La Procura di Pavia ha disposto due nuove consulenze per chiarire il quadro accusatorio nei confronti di Andrea Sempio, nell’ambito del processo per l’omicidio di Chiara Poggi. Le verifiche, che riguardano il Dna trovato sotto le unghie della vittima e l’impronta lasciata da una scarpa a pallini nella villetta di via Pascoli, sono state attivate dopo le contestazioni presentate dalla difesa di Sempio. L’obiettivo è valutare la solidità scientifica degli elementi che la Procura ha utilizzato per costruire la sua ricostruzione del delitto. La decisione, annunciata il 30 agosto 2026, arriva in un momento cruciale per il caso, con la scadenza delle indagini preliminari fissata al 28 settembre.
Verifiche su Dna e impronta per consolidare la ricostruzione
Le nuove consulenze sono state affidate a esperti per esaminare in dettaglio i dati genetici e le misurazioni antropometriche. Il primo incarico è stato assegnato al genetista Carlo Previderè, che dovrà analizzare il materiale genetico recuperato sotto le unghie di Chiara Poggi. Le analisi precedenti avevano evidenziato una compatibilità tra il profilo genetico maschile e la linea paterna della famiglia Sempio, ma il campione è stato descritto come parziale, misto e degradato. Queste condizioni pongono limiti all’attribuzione certa del Dna a Sempio e richiedono ulteriori verifiche per stabilire se il materiale è stato depositato durante l’aggressione o attraverso un contatto precedente. La difesa di Sempio sostiene che la traccia non possa dimostrare un contatto violento e richiama le possibili contaminazioni o manipolazioni dei reperti.
Il secondo approfondimento è stato affidato all’antropologa e medico legale Cristina Cattaneo, che dovrà valutare l’impronta numero 6 lasciata sul pavimento della villetta. L’impronta è stata ricondotta a una scarpa Frau di taglia 42, ma la difesa ha contestato questa conclusione, sostenendo che la misura del piede di Sempio non sarebbe compatibile con il modello associato all’impronta. La Procura, invece, ritiene che la questione debba essere valutata in relazione agli altri elementi raccolti durante l’indagine. La consulenza dovrà rispondere a una domanda chiave: il piede di Andrea Sempio avrebbe potuto entrare nella scarpa che lasciò quella traccia oppure le dimensioni e la conformazione anatomica rendono questa possibilità scientificamente insostenibile?

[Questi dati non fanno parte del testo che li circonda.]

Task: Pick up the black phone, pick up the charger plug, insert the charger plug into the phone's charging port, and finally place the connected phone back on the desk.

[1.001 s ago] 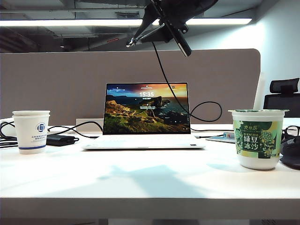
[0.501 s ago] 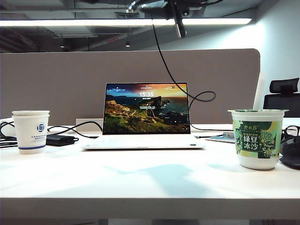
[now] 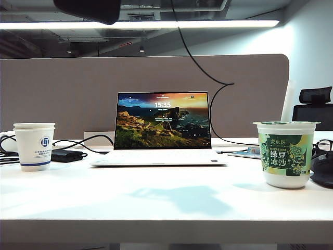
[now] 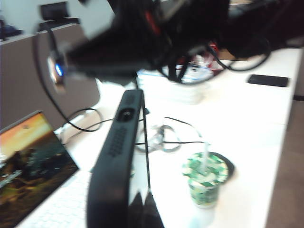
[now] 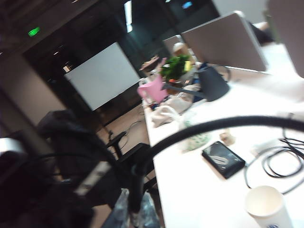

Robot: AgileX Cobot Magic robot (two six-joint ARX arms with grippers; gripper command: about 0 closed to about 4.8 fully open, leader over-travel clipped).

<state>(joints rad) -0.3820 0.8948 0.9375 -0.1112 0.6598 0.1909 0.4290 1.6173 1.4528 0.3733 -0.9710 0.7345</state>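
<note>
Left gripper (image 4: 142, 209), high above the desk (image 3: 166, 198), was clamped on the black phone (image 4: 116, 166), held edge-on. Right gripper (image 5: 133, 211), likewise aloft, apparently pinched the charger plug's cable (image 5: 199, 128); plug itself blurred.

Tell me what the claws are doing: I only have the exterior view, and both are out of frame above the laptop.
Observer: The left claw is shut, high over the desk, looking down on the green cup.
Operator: And the right one?
Observer: The right claw is shut too, and a black cable arcs away from its tips.
Operator: Is the phone plugged in?
Observer: Can't tell. A long black bar hangs beside the left claw, too blurred to identify.
</note>
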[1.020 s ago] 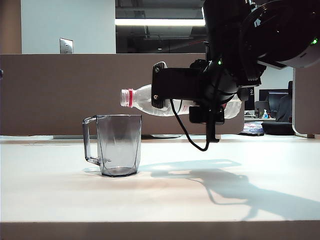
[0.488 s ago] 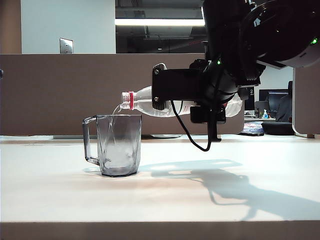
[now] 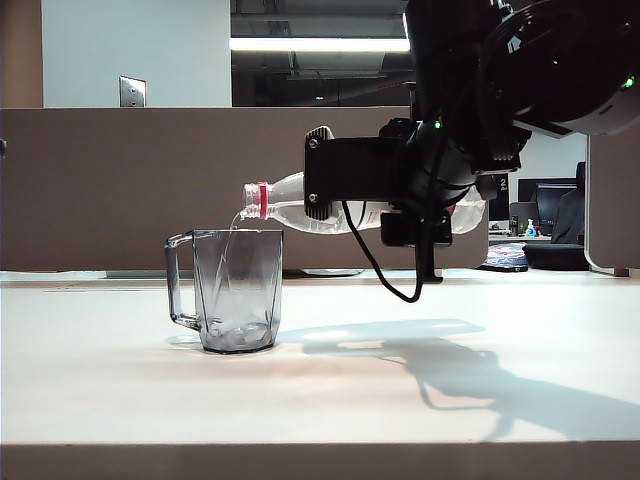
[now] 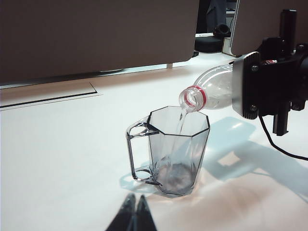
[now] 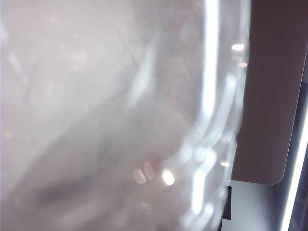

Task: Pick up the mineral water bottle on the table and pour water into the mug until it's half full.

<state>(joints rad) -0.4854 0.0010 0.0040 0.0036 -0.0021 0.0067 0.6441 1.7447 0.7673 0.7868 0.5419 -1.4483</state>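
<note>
Fingertips of the left gripper (image 4: 134, 211) were pressed together, nearest the camera, just before the mug (image 4: 177, 150). Water (image 3: 232, 235) was streamed into the mug from the mineral water bottle (image 3: 285, 203), clamped level above the mug by the right gripper (image 3: 345, 180).

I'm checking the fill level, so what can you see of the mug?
The mug is smoky grey, transparent and faceted, tapering toward its base, with a squared clear handle. It stands upright on the white table. A thin stream of water falls into it; only a little has pooled at the bottom. No hand touches it.
</note>
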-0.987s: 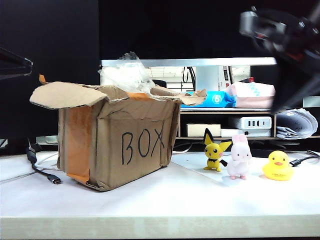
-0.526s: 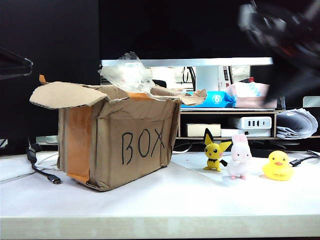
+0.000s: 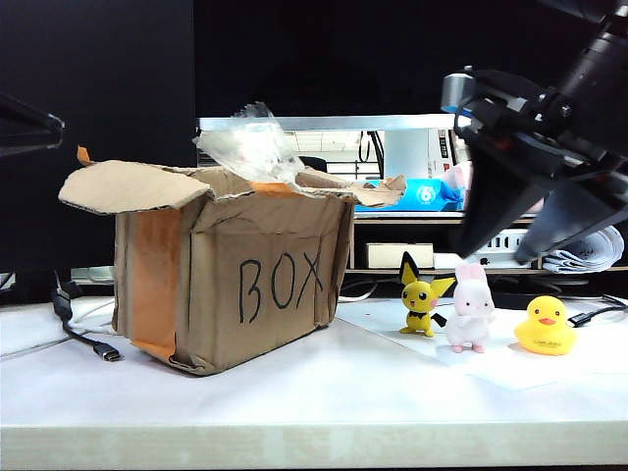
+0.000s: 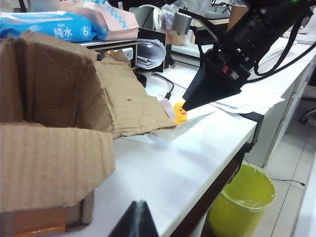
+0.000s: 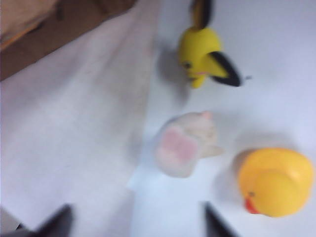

La consulenza psichiatrica e il dibattito tra difesa e magistrati
Accanto alle verifiche scientifiche, la Procura ha anche affidato una consulenza psichiatrica al professor Roberto Catanesi. L’obiettivo è esaminare, sulla base della documentazione disponibile, l’eventuale presenza di condizioni patologiche che potrebbero influire sulla capacità di intendere e di volere di Sempio al momento del delitto. La decisione ha suscitato reazioni dalla difesa, che l’ha interpretata come un tentativo di costruire un profilo di colpevolezza senza aver consolidato le prove materiali. I magistrati pavesi, però, hanno spiegato che le consulenze sono finalizzate a ottenere una ricostruzione completa, oggettiva e scientificamente fondata, in vista del processo.
Le nuove relazioni dovranno essere depositate entro la fine di settembre, in vista della decisione della Procura sul rinvio a giudizio di Sempio. L’esito più probabile, sulla base dell’impostazione accusatoria resa nota finora, resta la richiesta di rinvio a giudizio, ma la decisione spetterà al giudice, che dovrà valutare la tenuta complessiva degli atti e delle consulenze. Sempio continua a dichiararsi innocente e, fino a un’eventuale sentenza definitiva, deve essere considerato tale. Intanto, Alberto Stasi, l’unico condannato in via definitiva per l’omicidio di Chiara Poggi, rimane in attesa di una possibile revisione della sua condanna, in seguito alla nuova ricostruzione della Procura di Pavia. Il caso di Garlasco si muove quindi su due binari giudiziari distinti: da una parte la possibile apertura di un processo contro Sempio, dall’altra il tentativo di rimettere in discussione la condanna di Stasi. La Procura dovrà risolvere i dubbi che continuano a concentrarsi sulle prove più fragili e decisive del fascicolo, perché il Dna, l’impronta e il profilo dell’indagato non dovranno soltanto alimentare una nuova ricostruzione del delitto, ma resistere al contraddittorio di un’aula di giustizia.